SUPPLIED ENTRIES ▸

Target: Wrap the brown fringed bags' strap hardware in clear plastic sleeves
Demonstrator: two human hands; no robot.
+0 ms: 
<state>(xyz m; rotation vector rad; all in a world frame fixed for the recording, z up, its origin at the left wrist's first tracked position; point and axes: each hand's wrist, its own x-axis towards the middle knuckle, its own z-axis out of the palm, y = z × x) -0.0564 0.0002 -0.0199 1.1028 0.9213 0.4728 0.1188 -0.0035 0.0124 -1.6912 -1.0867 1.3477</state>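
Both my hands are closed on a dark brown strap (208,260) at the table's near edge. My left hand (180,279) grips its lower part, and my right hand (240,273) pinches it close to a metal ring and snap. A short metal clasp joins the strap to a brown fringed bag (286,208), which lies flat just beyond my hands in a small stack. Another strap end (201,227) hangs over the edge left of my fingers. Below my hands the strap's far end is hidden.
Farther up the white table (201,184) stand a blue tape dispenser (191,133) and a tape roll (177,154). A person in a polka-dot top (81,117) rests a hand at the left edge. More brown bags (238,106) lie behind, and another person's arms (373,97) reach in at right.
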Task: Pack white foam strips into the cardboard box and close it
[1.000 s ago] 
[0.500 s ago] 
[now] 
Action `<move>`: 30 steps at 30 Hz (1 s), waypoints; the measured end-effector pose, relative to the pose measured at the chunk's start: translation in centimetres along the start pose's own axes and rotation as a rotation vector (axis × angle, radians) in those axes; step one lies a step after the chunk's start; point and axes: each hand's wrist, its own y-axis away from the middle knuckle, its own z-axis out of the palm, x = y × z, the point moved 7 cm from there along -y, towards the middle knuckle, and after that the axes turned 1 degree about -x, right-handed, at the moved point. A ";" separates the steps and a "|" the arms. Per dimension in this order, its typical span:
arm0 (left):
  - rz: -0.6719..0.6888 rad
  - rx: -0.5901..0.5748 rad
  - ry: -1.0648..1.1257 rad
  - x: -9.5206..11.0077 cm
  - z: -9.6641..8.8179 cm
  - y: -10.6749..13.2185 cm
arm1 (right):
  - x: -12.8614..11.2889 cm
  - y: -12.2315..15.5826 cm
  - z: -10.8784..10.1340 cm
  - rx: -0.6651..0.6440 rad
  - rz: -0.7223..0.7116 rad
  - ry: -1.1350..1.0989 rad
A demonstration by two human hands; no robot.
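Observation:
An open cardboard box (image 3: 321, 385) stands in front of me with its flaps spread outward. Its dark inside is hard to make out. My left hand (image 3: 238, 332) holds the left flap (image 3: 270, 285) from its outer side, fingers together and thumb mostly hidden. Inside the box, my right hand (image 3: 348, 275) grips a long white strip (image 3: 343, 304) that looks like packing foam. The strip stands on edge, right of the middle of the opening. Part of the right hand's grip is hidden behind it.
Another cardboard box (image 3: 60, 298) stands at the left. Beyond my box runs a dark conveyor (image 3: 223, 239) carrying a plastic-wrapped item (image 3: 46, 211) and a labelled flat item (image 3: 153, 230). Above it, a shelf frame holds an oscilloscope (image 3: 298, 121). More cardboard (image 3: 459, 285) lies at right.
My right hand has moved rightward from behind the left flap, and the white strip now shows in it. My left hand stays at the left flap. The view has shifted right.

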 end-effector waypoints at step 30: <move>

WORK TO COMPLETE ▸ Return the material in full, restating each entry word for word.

OUTPUT ▸
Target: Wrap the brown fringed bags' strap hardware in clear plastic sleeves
Demonstrator: two human hands; no robot.
+0 ms: 
<state>(xyz m; rotation vector rad; all in a world frame fixed for the recording, z up, its origin at the left wrist's first tracked position; point and axes: each hand's wrist, its own x-axis towards the middle knuckle, its own z-axis out of the palm, y = z × x) -0.0564 0.0002 -0.0199 1.1028 0.9213 0.4728 0.1188 -0.0035 0.0124 -1.6912 -1.0867 1.3477</state>
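Both my hands are closed on a dark brown strap (208,260) at the table's near edge. My left hand (180,279) grips its lower part, and my right hand (240,273) pinches it close to a metal ring and snap. A short metal clasp joins the strap to a brown fringed bag (286,208), which lies flat just beyond my hands in a small stack. Another strap end (201,227) hangs over the edge left of my fingers. Below my hands the strap's far end is hidden.
Farther up the white table (201,184) stand a blue tape dispenser (191,133) and a tape roll (177,154). A person in a polka-dot top (81,117) rests a hand at the left edge. More brown bags (238,106) lie behind, and another person's arms (373,97) reach in at right.
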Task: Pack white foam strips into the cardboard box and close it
[1.000 s ago] 
[0.500 s ago] 
[now] 
Action `<move>`: 30 steps at 30 Hz (1 s), waypoints; the measured end-effector pose, relative to the pose measured at the chunk's start: translation in centimetres along the start pose's own axes and rotation as a rotation vector (axis × angle, radians) in those axes; step one lies a step after the chunk's start; point and axes: each hand's wrist, its own y-axis away from the middle knuckle, its own z-axis out of the palm, x = y × z, the point moved 7 cm from there along -y, towards the middle knuckle, and after that the axes turned 1 degree about -x, right-handed, at the moved point. A ";" separates the steps and a "|" the arms. Per dimension in this order, its typical span:
arm0 (left):
  - rz: -0.6719..0.6888 rad
  - rx: -0.5901..0.5748 rad
  - ry: -1.0648..1.1257 rad
  - x: -9.5206..11.0077 cm
  - z: -9.6641..8.8179 cm
  - y: -10.6749..13.2185 cm
arm1 (right):
  - x: -12.8614..11.2889 cm
  - y: -12.2315..15.5826 cm
  - z: -10.8784..10.1340 cm
  - rx: -0.6651..0.6440 rad
  - rz: -0.7223..0.7116 rad
  - ry: -1.1350..1.0989 rad
A demonstration by two human hands; no robot.
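Observation:
An open cardboard box (image 3: 321, 385) stands in front of me with its flaps spread outward. Its dark inside is hard to make out. My left hand (image 3: 238, 332) holds the left flap (image 3: 270, 285) from its outer side, fingers together and thumb mostly hidden. Inside the box, my right hand (image 3: 348, 275) grips a long white strip (image 3: 343, 304) that looks like packing foam. The strip stands on edge, right of the middle of the opening. Part of the right hand's grip is hidden behind it.
Another cardboard box (image 3: 60, 298) stands at the left. Beyond my box runs a dark conveyor (image 3: 223, 239) carrying a plastic-wrapped item (image 3: 46, 211) and a labelled flat item (image 3: 153, 230). Above it, a shelf frame holds an oscilloscope (image 3: 298, 121). More cardboard (image 3: 459, 285) lies at right.
My right hand has moved rightward from behind the left flap, and the white strip now shows in it. My left hand stays at the left flap. The view has shifted right.
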
 end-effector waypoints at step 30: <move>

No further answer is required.